A naive question regarding Linux system administration, but, still, I HAVE to ask

(2 votes, average: 3.00 out of 5)

Loading...

By Oliver (AKA the Admin) on March 26, 2014 24 comments

in Categories: Just Talking

Hello guys !

(EDIT : I now realize my post was too poorly written, I apologize for this. I do not care about optimizing performance and tuning the system. I do not seek a craftman’s approach. I really am focused on a bottleneck scanning tool, and let the admin do what he wants with the output. Please see the replies I made to the comments at the bottom of this post…)

The rest of this post is about managing a linux server’s resources, so if that doesn’t arouse you (how could it not ?!?), or if that doesn’t interest you, you should just skip this post ^^

Since I gave up on shared hosting and moved on to dedicated hosting, I learned a lot. Both in terms of security and in terms of server managing.
And there’s something that has been troubling me ever since.

When something works too slowly, it’s possible that the problem doesn’t lie in the server’s hardware (CPU, RAM, Disks), it may lie in the server’s configuration. Those evil bottlenecks.
For example, how the limits to Mysql are configured, in terms of open processes, or cache, in number of simultaneously open files… Or for PHP’s handler… Or for the memory limits… Or how Apache’s limits are set, between too generous and too restrictive…

This calls for testing and fixing.
At least, with Mysql (possibly the most common bottleneck), there are various tools like Mysqltuner.
However, what if we don’t want to make things work better, but we want to know if something simply is already at the maximum, and who cares – for the moment – for what reason ?

See… why isn’t there any system-wide checker for bottomnecks ?

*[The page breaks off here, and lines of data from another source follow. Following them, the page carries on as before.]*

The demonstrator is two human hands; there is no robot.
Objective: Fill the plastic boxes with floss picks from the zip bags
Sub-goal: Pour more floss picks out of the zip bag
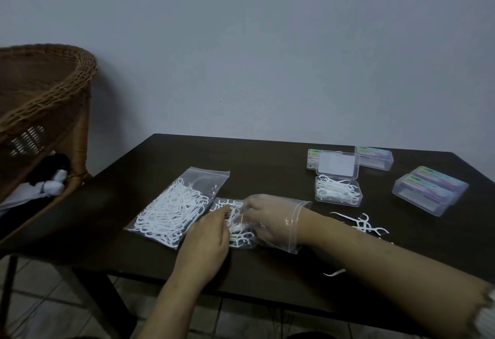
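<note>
A small zip bag of white floss picks lies at the middle of the dark table. My left hand grips its left edge. My right hand, in a clear plastic glove, reaches into the bag and its fingers curl among the picks. A larger full zip bag lies just to the left. An open clear plastic box part filled with picks sits to the right, its lid raised behind it. Loose floss picks lie in front of that box.
Several closed plastic boxes with coloured labels stand at the back right and far right. One stray pick lies near the table's front edge. A wicker chair holding cloth stands at the left.
</note>
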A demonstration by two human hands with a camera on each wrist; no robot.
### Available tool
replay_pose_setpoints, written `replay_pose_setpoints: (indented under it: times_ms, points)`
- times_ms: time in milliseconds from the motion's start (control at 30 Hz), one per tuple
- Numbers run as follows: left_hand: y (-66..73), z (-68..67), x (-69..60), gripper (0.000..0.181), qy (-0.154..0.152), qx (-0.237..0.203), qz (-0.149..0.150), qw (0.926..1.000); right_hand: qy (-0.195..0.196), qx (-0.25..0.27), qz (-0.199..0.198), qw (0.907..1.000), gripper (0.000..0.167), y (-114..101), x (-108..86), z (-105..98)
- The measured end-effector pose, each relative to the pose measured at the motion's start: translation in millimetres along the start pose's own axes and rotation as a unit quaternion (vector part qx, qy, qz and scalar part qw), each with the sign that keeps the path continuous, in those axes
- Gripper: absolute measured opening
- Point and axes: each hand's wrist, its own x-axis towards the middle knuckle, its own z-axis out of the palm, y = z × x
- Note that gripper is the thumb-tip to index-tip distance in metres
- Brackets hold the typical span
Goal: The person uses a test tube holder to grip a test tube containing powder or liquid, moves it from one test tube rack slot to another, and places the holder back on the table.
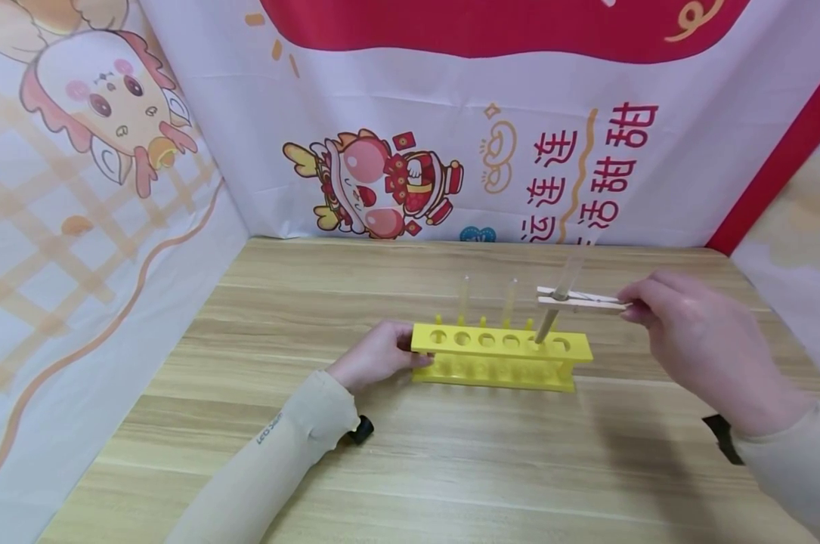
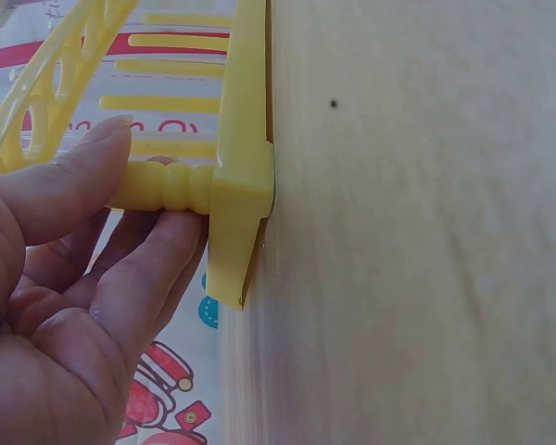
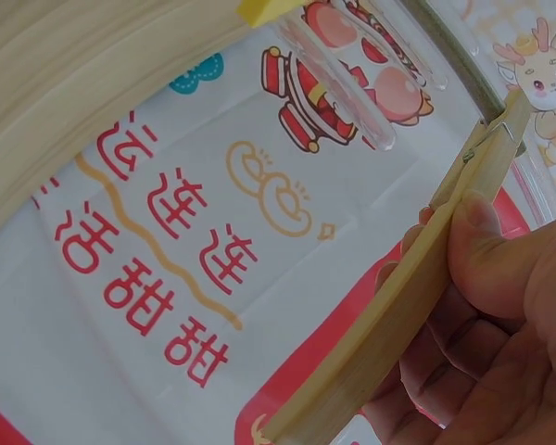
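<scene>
A yellow test tube rack [image 1: 499, 351] stands on the table. My left hand [image 1: 375, 355] grips its left end; in the left wrist view, thumb and fingers are around the end post [image 2: 157, 185]. My right hand [image 1: 698, 340] pinches a wooden test tube clamp [image 1: 589, 301], with the thumb on its side [image 3: 417, 260] in the right wrist view. The clamp's far end holds a tilted test tube [image 1: 550, 317] with greyish contents in its lower part. That tube's bottom is at a hole near the rack's right end; how deep it sits I cannot tell.
Two clear test tubes [image 1: 464, 298] stand along the back of the rack, beside short yellow pegs [image 1: 483, 322]. The wooden table [image 1: 382, 483] reaches back to a printed cloth [image 1: 246, 113]. Another patterned cloth [image 1: 110, 264] borders the left side.
</scene>
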Motion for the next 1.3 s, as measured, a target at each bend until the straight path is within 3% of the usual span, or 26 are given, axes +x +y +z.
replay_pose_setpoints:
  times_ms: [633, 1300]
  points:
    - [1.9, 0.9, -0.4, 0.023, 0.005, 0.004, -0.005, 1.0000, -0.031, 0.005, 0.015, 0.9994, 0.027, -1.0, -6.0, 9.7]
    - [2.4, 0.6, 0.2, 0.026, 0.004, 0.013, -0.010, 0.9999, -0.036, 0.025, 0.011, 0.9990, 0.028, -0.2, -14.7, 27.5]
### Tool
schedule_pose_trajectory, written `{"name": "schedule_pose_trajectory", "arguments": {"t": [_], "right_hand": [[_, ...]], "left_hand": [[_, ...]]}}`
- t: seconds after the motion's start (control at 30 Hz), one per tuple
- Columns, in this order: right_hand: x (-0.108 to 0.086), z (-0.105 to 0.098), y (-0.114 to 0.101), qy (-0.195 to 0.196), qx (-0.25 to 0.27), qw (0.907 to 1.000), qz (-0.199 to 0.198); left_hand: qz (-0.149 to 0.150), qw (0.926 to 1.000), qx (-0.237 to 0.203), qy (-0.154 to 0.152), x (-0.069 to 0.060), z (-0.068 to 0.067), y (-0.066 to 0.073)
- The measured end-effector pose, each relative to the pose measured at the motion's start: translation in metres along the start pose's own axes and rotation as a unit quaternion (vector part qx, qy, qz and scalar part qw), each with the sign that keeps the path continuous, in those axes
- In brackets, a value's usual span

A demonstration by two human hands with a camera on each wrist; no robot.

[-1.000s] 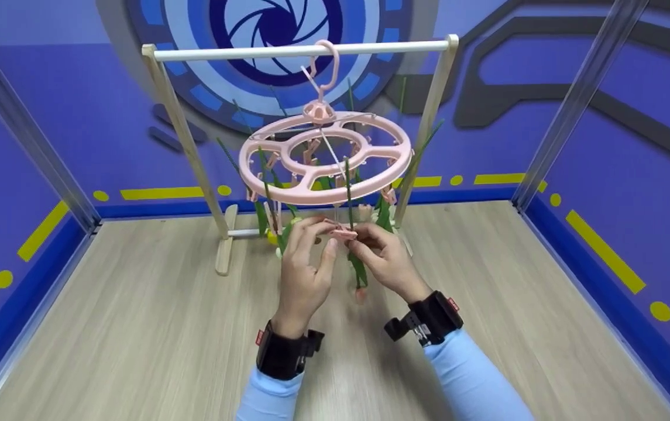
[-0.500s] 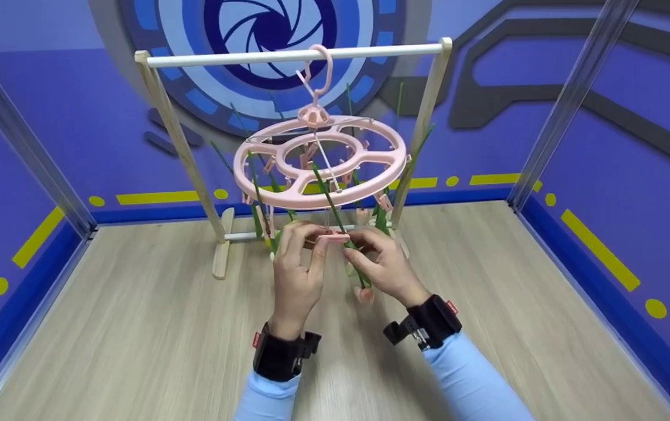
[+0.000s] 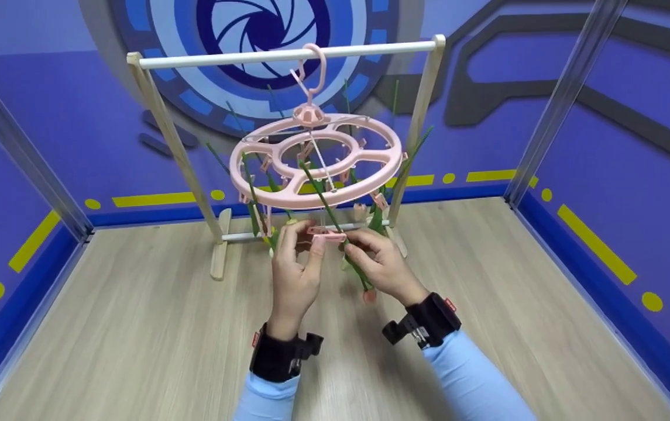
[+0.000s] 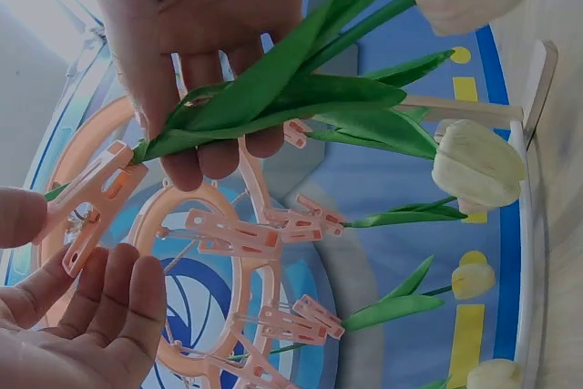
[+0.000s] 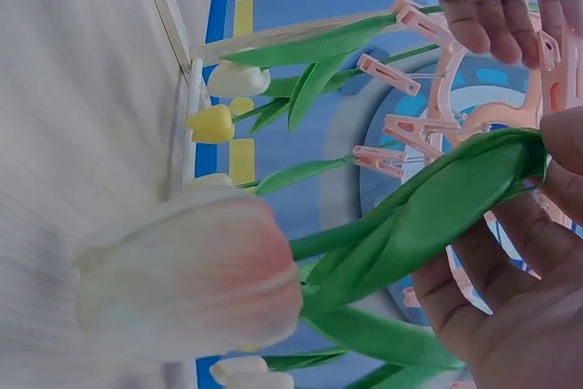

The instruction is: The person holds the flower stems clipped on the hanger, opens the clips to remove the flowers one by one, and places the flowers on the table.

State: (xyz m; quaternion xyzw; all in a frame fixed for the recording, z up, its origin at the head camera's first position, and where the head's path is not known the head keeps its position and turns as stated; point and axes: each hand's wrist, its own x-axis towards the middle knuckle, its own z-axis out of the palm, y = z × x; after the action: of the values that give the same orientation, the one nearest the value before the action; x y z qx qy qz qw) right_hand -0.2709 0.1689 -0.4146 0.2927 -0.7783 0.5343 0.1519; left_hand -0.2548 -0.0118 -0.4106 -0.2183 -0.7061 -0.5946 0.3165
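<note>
My left hand (image 3: 295, 280) pinches the ends of a pink clothespin (image 3: 331, 237) that hangs below the round pink drying hanger (image 3: 317, 202). In the left wrist view the clothespin (image 4: 96, 198) meets the stem just above the leaves. With thumb and fingers, my right hand (image 3: 386, 268) holds an artificial tulip by its stem and leaf base. Its pale pink bloom (image 3: 369, 296) points down and its green stem (image 3: 323, 196) leans up to the left. Close up in the right wrist view are the bloom (image 5: 191, 280) and leaves (image 5: 437, 207).
The hanger hooks over the white bar (image 3: 223, 58) of a wooden stand (image 3: 171, 134). Other tulips, white (image 4: 478, 166) and yellow (image 5: 211, 124), hang upside down from its clips around the ring. Blue-purple panels enclose the wooden table (image 3: 153, 327).
The tulip's stem has swung from nearly upright to leaning left, and its bloom has shifted slightly right. The clothespin and my left hand have moved slightly left; the camera view has shifted a little too.
</note>
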Motion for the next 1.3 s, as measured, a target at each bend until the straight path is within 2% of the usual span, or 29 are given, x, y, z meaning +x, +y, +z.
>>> {"name": "schedule_pose_trajectory", "arguments": {"t": [0.1,0.23,0.5,0.77,1.03,1.3], "right_hand": [[0.0001,0.0007,0.0009,0.002,0.005,1.0000,0.000],[-0.0001,0.0013,-0.0001,0.002,0.013,0.9999,0.004],[0.0002,0.0010,-0.0029,-0.004,0.008,0.9999,0.014],[-0.0007,0.0002,-0.0035,0.000,0.009,0.9997,0.025],[-0.0020,-0.0004,-0.0008,0.012,-0.002,0.9999,-0.006],[-0.0034,-0.0012,-0.0008,0.029,-0.020,0.9991,-0.023]], "left_hand": [[-0.016,0.9995,-0.024,-0.011,0.0002,-0.0010,0.0007],[-0.021,0.9988,-0.043,-0.013,0.0005,-0.0013,0.0006],[-0.033,0.9985,-0.043,0.008,0.0006,-0.0021,0.0016],[-0.038,0.9984,-0.040,0.006,0.0013,-0.0031,0.0020],[-0.047,0.9981,-0.040,0.003,0.0013,-0.0033,0.0030],[-0.038,0.9987,-0.033,0.003,0.0009,-0.0025,0.0042]]}}
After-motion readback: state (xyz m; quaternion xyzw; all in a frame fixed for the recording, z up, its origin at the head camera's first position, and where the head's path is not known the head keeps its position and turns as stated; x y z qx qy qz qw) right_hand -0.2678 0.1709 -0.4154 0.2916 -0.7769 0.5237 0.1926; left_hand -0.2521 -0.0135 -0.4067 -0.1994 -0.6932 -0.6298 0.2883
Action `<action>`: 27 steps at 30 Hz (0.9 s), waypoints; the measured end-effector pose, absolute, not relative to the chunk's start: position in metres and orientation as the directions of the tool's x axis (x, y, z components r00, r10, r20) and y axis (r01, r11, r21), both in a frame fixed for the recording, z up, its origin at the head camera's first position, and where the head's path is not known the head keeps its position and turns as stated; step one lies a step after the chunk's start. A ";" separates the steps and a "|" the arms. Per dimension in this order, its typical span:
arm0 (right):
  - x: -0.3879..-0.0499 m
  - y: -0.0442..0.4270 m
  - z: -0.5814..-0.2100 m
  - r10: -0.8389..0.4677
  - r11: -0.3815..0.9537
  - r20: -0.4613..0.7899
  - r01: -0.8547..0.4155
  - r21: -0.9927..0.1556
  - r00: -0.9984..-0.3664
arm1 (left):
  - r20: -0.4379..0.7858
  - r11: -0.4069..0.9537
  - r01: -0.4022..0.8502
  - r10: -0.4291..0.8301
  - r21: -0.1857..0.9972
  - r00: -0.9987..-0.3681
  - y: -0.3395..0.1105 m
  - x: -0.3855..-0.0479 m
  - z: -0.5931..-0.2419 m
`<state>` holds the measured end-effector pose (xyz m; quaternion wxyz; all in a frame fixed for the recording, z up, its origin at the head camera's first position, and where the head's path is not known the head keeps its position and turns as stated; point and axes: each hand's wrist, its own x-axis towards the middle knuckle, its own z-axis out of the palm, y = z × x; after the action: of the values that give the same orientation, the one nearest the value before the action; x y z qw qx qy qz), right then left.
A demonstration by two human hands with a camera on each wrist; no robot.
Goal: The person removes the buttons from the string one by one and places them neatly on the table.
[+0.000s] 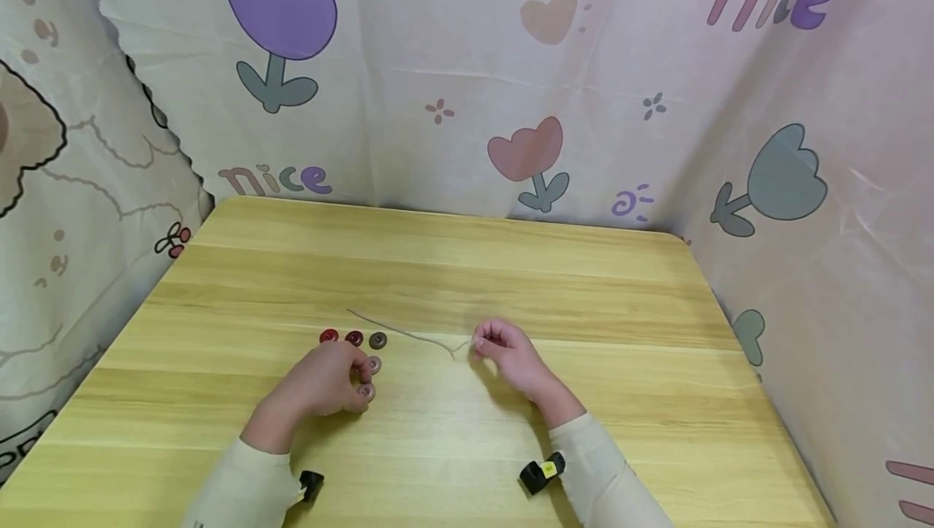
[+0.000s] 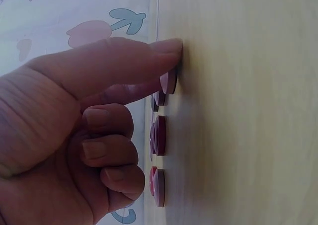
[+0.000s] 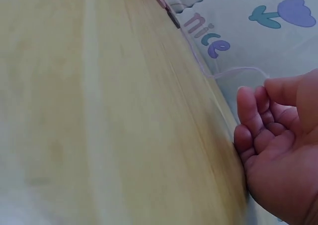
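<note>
My left hand is low over the table, thumb and index finger pinching a pinkish-brown button that rests on the wood. A similar button lies just beyond it. Behind the hand are a red button, a dark red button and a grey-brown button. From the left wrist, a pale pink button shows below the curled fingers; the hand hides it in the head view. On the right, my right hand pinches one end of a thin string, whose rest trails leftward across the table.
The light wooden table reaches back to a printed cloth hung behind it and at both sides. A small black camera is worn at the right wrist, another black one at the left.
</note>
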<state>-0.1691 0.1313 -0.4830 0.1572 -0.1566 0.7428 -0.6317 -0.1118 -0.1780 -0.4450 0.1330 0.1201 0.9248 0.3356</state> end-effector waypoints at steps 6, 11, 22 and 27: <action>-0.166 0.138 -0.477 -0.392 0.320 -0.025 -0.111 -0.941 -0.920 | -0.160 0.746 0.138 0.313 0.652 -0.936 -0.178 -0.115 -0.443; -0.160 0.152 -0.470 -0.347 0.523 -0.040 -0.158 -0.837 -0.937 | -0.182 0.737 0.093 0.285 0.669 -0.941 -0.180 -0.118 -0.429; -0.141 0.192 -0.447 -0.285 0.806 -0.150 -0.152 -0.572 -0.947 | -0.067 0.763 0.119 0.208 0.635 -0.976 -0.176 -0.130 -0.401; -0.142 0.206 -0.423 -0.285 0.889 -0.251 -0.157 -0.430 -0.925 | 0.012 0.812 0.145 0.167 0.565 -0.986 -0.176 -0.140 -0.387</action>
<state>-0.1422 0.2063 -0.4231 0.1556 -0.1150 0.9594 -0.2052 -0.1404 -0.1758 -0.3874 0.0188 0.0819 0.9517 0.2952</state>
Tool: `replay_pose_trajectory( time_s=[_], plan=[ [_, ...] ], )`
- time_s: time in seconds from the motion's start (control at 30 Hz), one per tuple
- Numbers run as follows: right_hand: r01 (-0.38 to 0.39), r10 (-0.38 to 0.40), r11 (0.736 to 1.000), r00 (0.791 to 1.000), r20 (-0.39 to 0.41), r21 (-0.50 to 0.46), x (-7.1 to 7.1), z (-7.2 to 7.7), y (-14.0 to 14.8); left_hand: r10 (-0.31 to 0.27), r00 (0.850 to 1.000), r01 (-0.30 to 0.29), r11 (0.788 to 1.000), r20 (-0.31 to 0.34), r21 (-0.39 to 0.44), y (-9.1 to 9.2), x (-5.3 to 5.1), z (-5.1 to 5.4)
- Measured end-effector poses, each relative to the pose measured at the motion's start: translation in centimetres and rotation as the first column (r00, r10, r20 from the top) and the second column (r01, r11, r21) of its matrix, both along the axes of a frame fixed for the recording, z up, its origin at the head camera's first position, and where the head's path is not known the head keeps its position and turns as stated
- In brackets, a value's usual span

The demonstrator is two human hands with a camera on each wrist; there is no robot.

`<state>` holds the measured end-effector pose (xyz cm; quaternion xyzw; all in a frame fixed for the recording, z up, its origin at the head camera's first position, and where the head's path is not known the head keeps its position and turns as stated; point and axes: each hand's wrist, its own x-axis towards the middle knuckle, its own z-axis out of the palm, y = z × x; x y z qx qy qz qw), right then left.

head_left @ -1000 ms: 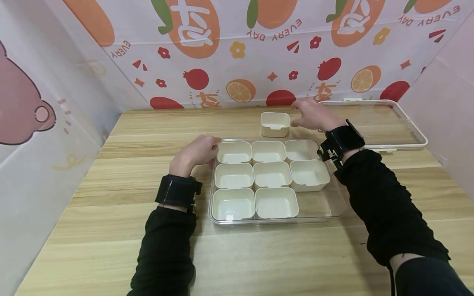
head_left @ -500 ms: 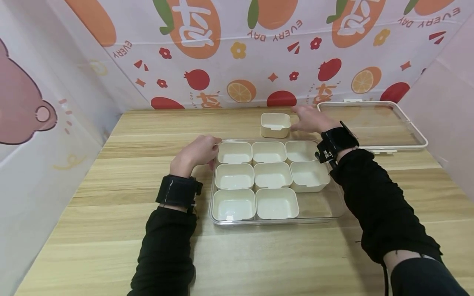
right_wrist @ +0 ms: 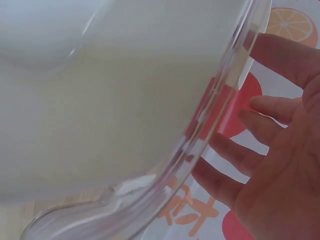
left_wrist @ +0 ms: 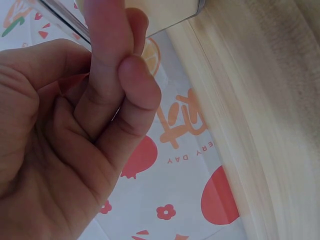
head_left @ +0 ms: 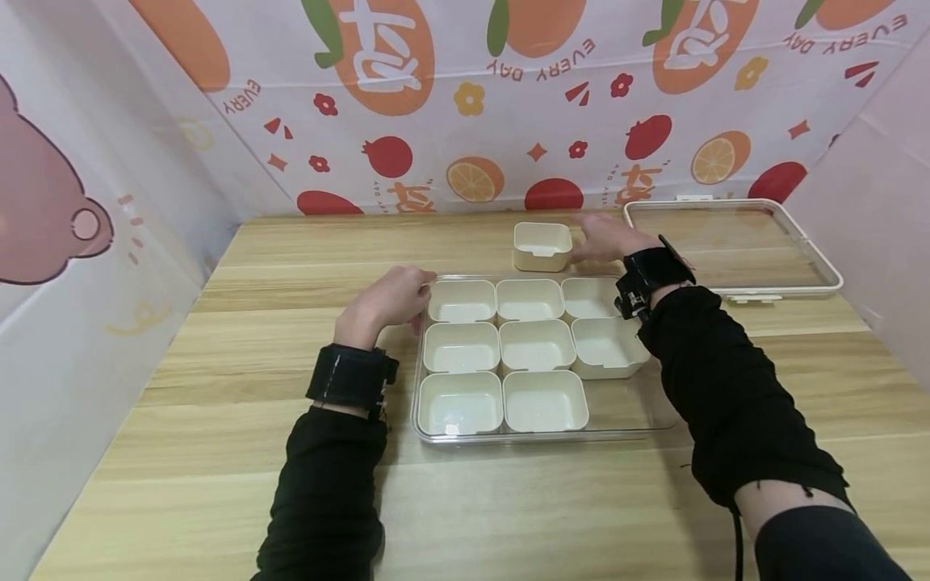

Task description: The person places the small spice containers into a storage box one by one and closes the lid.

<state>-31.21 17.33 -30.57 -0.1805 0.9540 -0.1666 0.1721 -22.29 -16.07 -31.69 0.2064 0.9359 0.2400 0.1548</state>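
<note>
A clear tray (head_left: 617, 406) holds several small cream boxes (head_left: 546, 401) in rows, with bare floor at its front right corner. My left hand (head_left: 388, 300) is at the tray's back left corner. In the left wrist view its fingers (left_wrist: 107, 60) curl against the clear rim, pinching it. Behind the tray stands one lone cream box (head_left: 542, 248), upright on the table. My right hand (head_left: 609, 238) is at that box's right side, fingers spread; whether they touch it cannot be told. The right wrist view shows the loosely bent fingers (right_wrist: 232, 152) beyond the tray's clear edge.
A clear lid with a white frame (head_left: 777, 289) lies at the back right of the wooden table (head_left: 218, 403), beside my right hand. A fruit-printed cloth (head_left: 465, 105) hangs behind the table, and pale cloth walls flank both sides.
My right hand has shifted slightly left and down beside the lone box, and the right forearm has swung left. My left hand, the tray and the boxes stay put.
</note>
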Motion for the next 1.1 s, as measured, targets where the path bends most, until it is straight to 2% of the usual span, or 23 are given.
replay_pose_trajectory(
  time_s=[0.2, 0.57, 0.77, 1.1],
  plan=[
    [0.002, -0.001, 1.000, 0.999, 0.037, -0.027, -0.2, -0.5, -0.5, 0.012, 1.000, -0.012, 1.000, 0.012, -0.007, 0.2, 0.0, 0.0],
    [-0.037, 0.037, 0.997, 0.999, 0.001, 0.065, -0.7, -1.0, -1.3, 0.019, 1.000, -0.019, 1.000, 0.016, -0.023, 0.3, 0.2, 0.3],
    [-0.032, 0.032, 0.997, 0.999, 0.003, 0.075, -0.8, -0.5, -1.6, 0.022, 1.000, -0.022, 1.000, 0.013, -0.014, 0.2, 0.1, 0.3],
    [-0.081, 0.078, 0.986, 0.997, 0.022, 0.144, -0.9, 0.0, -2.3, 0.027, 0.999, -0.027, 1.000, 0.021, -0.007, 0.0, 0.1, 0.4]
  ],
)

A program that would, most simply,
1) COMPARE
. the current state of system values
(read from other monitoring commands)
. versus the upper limit on the system for these values
(mentioned in config files or defined by software defaults)
2) and PRODUCE A REPORT

Once that report is done, it’s all in the admin’s hands.
With that report in hand, he may use it to optimize performance, or use it to fix a problem, or use it to find where a hard to tackle problem finds its origin. I mean : really, who cares, the main point is to produce this report, there’s an infinity of usage scenarios for such a tool.

A program like that would tell us, for instance, let’s imagine…
. “you’re within 99% of the maximum value of 1024 for open-files-limit as defined in /etc/mysql/my.cnf”
. “you’re within 98% of your system’s default value of 250 for MaxClients , which may be adjusted in /etc/apache2/apache2.conf”
. “in the 5 minutes the monitoring lasted you reached 41 times the max value of 1024 for mysql soft nofile, which is a default value but may be adjusted in in /etc/security/limits.conf…” (errr, or adjusted in /etc/mysql/my.cnf, I have doubts now ^^;;)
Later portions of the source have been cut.